Los manifestantes denunciaron que el gobierno no ha cumplido su compromiso que firmó el 5 de junio de 2015 para reparar los daños de los bebés afectados y a la población.
La protesta, encabezada por Isidro Hernández, Gonzalo Méndez Hernández, Simón Pérez López y Bernardo Hernández, también exigió a los gobiernos el esclarecimiento de lo ocurrido ya que parece que se han olvidado del caso.
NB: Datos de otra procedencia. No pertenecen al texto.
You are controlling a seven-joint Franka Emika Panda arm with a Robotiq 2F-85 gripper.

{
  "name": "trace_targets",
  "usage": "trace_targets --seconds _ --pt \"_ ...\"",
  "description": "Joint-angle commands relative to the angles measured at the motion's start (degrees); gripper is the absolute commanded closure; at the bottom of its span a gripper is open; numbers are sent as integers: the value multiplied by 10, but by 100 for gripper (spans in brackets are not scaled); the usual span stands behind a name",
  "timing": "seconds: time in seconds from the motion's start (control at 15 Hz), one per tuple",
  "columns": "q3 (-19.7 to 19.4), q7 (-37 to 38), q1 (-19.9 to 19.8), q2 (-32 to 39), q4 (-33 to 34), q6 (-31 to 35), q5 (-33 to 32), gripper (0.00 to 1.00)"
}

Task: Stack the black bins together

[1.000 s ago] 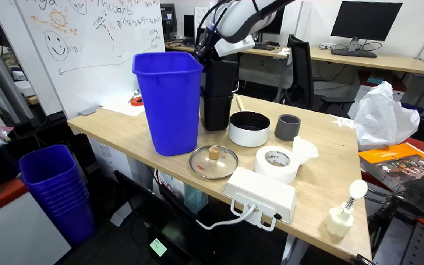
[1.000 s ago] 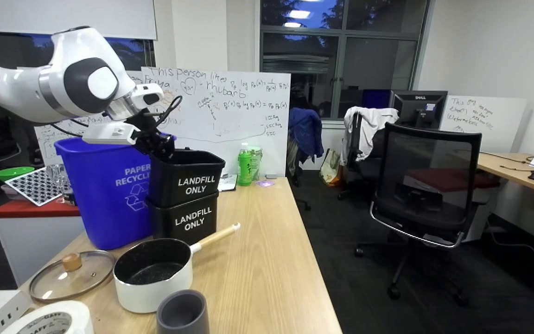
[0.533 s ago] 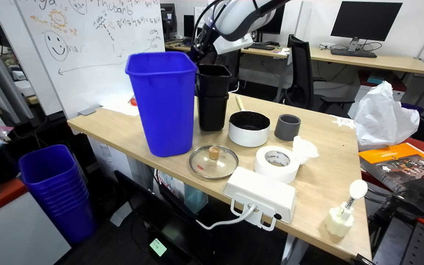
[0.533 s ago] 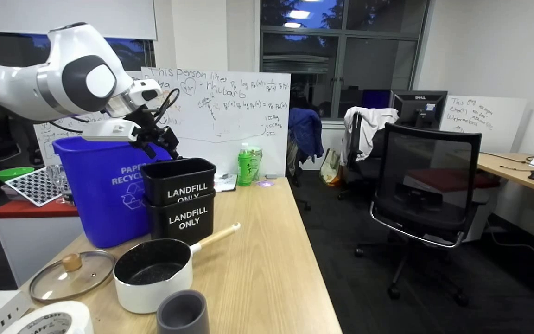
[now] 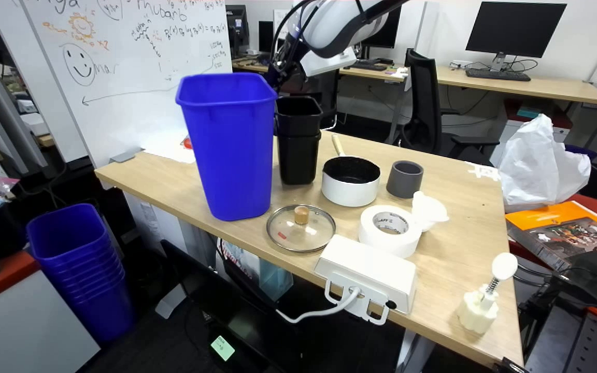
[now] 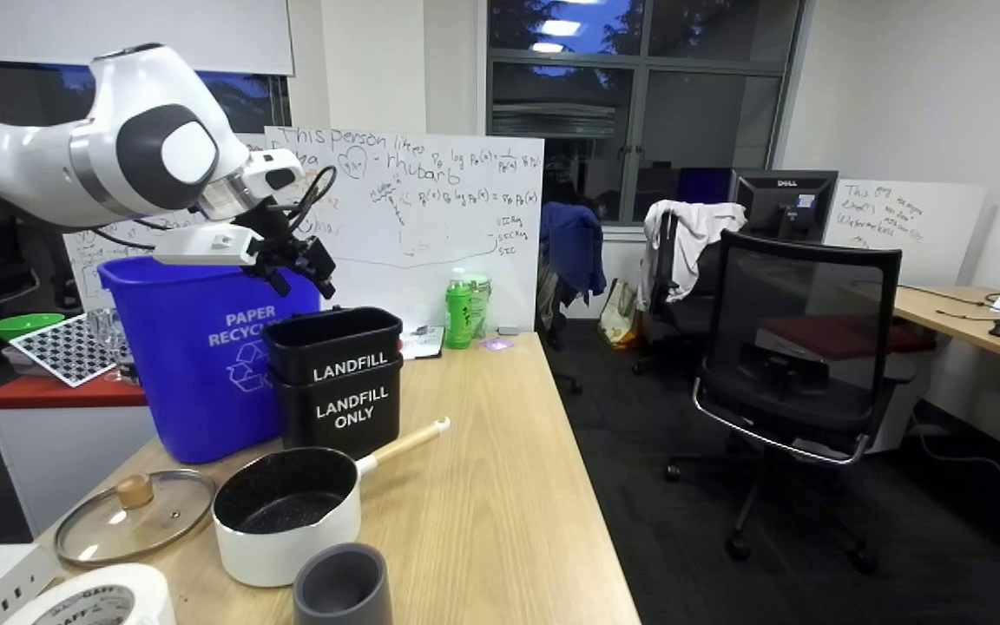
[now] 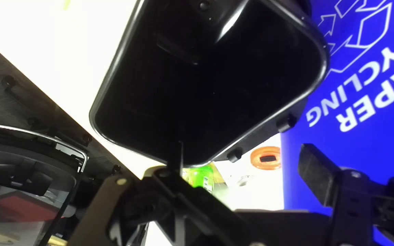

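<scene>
Two black bins stand stacked on the table, upright. The upper black bin (image 6: 333, 351) sits inside the lower black bin (image 6: 348, 408), with its rim and upper wall above the lower one's rim. In an exterior view the upper black bin (image 5: 298, 122) and lower black bin (image 5: 297, 160) show beside the blue bin (image 5: 231, 150). My gripper (image 6: 302, 282) is open just above the upper rim, holding nothing. From the wrist, the gripper (image 7: 245, 162) has its fingers wide apart; one overlaps the edge of the upper bin (image 7: 210, 85) in the picture, and contact cannot be told.
The tall blue bin (image 6: 196, 365) stands close beside the stack. A white pot (image 5: 350, 189), a glass lid (image 5: 298, 233), a grey cup (image 5: 404, 178) and a tape roll (image 5: 389, 235) lie nearer the front. A green bottle (image 6: 458, 312) stands behind.
My gripper has opened and let go of the upper black bin, which has sunk deeper into the lower one. The stack and the blue bin have shifted slightly left in both exterior views.
</scene>
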Motion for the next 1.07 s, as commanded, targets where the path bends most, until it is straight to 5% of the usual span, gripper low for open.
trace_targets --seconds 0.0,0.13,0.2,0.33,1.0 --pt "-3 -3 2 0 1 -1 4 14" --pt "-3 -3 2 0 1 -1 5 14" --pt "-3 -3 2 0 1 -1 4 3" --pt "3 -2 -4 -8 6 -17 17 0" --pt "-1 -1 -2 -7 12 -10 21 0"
Detallaron que los bebés afectados reciben malas atenciones y tratos y que los gastos por la atención médica lo pagan los papás, cuando las autoridades se comprometieron a brindar el servicio médico necesario indefinidamente.
Los afectados se reunieron varias veces con el gobierno estatal y federal, quienes se comprometieron con la comunidad de La Pimienta a construir un hospital equipado, terminar la pavimentación de los caminos, construir 2 puentes vehiculares, donar una ambulancia nueva, construir aulas para una escuela primaria y crear un Colegio de Bachilleres, promesas que no se han cumplido, lo único que comprueba.
El pasado 15 de enero fue entregada por el IMSS una ambulancia a la comunidad indígena, la cual se encontraba en malas condiciones, lo que indignó a los habitantes porque las autoridades se escudaron en que no hay dinero para una unidad nueva; mientras que Peña Nieto se compró el avión más caro y lujoso del mundo.